目の前で初めて人が斬られるのを見たせいか、ベリル様が無事だったせいか、私の体はまるで骨が溶けてしまったかのように力が抜け、そのまま地面へとへたり込んでしまう。

「良かった……」

「おい、セラフィ!」

それに気づいたらしいベリル様は、慌ててやってくると屈み込み視線を合わせる。


「彼はもう……?」

「いや、生きている。急所は外してあるからな。それよりどうした?」

「申し訳ありません。腰が……――」

「お前、初めて見るのか?」

「えぇ……」

「なら仕方ないだろ」

そう告げるとベリル様はこちらに手を伸ばした。その後、ふわりと私の体が浮遊する感覚に包まれる。どうやらベリル様に抱きかかえられているらしい。

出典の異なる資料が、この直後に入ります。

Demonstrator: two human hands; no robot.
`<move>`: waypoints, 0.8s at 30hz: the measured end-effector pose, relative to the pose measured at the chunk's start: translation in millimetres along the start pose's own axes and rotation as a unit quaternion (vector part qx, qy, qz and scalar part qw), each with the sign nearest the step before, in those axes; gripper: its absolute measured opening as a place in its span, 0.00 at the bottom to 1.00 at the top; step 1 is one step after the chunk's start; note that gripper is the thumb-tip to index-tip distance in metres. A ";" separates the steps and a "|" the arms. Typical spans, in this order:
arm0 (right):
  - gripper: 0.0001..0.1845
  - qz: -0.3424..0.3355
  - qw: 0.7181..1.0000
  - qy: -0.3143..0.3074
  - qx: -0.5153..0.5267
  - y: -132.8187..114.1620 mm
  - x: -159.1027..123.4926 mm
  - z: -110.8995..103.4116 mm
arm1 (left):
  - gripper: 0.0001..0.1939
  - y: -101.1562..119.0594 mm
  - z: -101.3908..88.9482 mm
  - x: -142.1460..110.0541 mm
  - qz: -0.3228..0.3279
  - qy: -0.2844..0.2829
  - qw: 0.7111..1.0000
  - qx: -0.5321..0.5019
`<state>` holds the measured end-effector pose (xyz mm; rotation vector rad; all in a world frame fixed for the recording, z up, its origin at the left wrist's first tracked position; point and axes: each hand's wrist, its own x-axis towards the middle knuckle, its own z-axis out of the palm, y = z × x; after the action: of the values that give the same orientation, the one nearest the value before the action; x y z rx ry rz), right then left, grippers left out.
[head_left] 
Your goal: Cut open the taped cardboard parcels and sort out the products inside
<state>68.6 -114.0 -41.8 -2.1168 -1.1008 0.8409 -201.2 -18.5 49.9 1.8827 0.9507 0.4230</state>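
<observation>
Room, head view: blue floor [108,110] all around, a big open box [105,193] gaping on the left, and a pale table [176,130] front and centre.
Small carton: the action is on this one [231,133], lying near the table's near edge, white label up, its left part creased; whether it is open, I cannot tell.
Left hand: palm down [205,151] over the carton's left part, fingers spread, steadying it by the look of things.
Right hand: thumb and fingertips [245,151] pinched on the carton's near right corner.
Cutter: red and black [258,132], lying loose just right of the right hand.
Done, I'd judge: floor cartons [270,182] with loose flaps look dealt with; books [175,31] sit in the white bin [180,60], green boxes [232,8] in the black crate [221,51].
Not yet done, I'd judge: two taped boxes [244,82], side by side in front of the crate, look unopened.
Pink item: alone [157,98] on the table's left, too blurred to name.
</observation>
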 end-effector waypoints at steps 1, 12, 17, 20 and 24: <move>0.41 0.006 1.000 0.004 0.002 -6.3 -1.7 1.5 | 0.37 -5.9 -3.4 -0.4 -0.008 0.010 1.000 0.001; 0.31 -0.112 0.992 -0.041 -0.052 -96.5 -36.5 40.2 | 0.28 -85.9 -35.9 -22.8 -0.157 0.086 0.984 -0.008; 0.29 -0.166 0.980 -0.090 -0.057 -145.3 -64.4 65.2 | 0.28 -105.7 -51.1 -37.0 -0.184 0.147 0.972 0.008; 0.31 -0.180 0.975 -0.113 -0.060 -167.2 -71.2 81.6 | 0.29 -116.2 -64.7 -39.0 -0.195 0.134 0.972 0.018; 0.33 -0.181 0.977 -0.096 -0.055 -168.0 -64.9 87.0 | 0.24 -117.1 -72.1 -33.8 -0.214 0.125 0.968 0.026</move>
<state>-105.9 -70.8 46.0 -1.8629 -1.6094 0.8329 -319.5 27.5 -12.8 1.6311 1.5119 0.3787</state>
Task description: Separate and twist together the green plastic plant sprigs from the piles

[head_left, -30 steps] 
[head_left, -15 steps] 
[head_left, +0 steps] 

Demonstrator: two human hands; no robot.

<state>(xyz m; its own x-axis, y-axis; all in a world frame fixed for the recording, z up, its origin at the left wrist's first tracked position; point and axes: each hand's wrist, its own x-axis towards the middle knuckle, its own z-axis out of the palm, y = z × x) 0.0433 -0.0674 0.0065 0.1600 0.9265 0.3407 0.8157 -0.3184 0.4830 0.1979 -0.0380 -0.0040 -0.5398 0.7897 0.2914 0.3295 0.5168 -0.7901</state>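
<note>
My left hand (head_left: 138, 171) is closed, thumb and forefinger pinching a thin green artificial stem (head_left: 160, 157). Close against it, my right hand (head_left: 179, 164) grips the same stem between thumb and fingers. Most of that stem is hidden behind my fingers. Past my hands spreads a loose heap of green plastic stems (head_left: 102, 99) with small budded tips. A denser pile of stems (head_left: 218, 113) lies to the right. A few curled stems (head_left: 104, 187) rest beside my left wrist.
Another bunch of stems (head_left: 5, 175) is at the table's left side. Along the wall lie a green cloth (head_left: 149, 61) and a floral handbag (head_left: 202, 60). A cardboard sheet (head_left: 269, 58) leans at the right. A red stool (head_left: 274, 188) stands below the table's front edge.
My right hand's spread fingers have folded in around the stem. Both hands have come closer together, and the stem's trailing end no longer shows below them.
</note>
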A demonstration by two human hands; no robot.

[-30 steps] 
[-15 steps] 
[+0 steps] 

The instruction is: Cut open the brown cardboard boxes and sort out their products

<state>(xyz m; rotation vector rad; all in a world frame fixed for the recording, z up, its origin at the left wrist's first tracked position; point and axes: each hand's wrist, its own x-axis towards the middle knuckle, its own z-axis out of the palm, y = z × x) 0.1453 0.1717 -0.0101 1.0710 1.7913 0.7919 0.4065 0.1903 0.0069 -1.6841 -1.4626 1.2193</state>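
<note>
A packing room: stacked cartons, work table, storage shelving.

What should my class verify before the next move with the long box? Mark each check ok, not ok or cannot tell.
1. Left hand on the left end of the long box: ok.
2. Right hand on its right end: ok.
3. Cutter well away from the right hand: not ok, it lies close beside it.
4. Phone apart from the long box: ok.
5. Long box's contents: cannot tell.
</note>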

俗にいうお姫様だ。そう自分理解した時、羞恥心のあまり気を失いたくなった。

頬だけでなく耳まで薔薇色に染め上げられ、唇は戦慄いている。


「お、おっ、降ろして下さい!」

「黙っていろ。仕方ないだろ。こんな所に置いていくわけにいかないし」

「ごめんなさい」

「謝るな。行くぞ」

「ですが……」

こんな無防備な状態では、現れた敵に容易く斬りつけられてしまう。

自分のせいでベリル様まで死んでしまったら、私は自分が許せない。そのため、手を伸ばしてベリルの騎士服を掴んだ。


「このままではベリル様が怪我してしまいます」

「あぁ、それなら大丈夫だ」

彼はそう言って苦笑いを浮かべ、視線をこれから進むべく道へと向けた。

「ほら、問題ないだろ?」

それを追えば、「隊長―っ!」という声と共に十数人の影が。彼らは白い騎士服に身を包んだ屈強な男達。白竜騎士団。どうやら軍と合流できたようだ。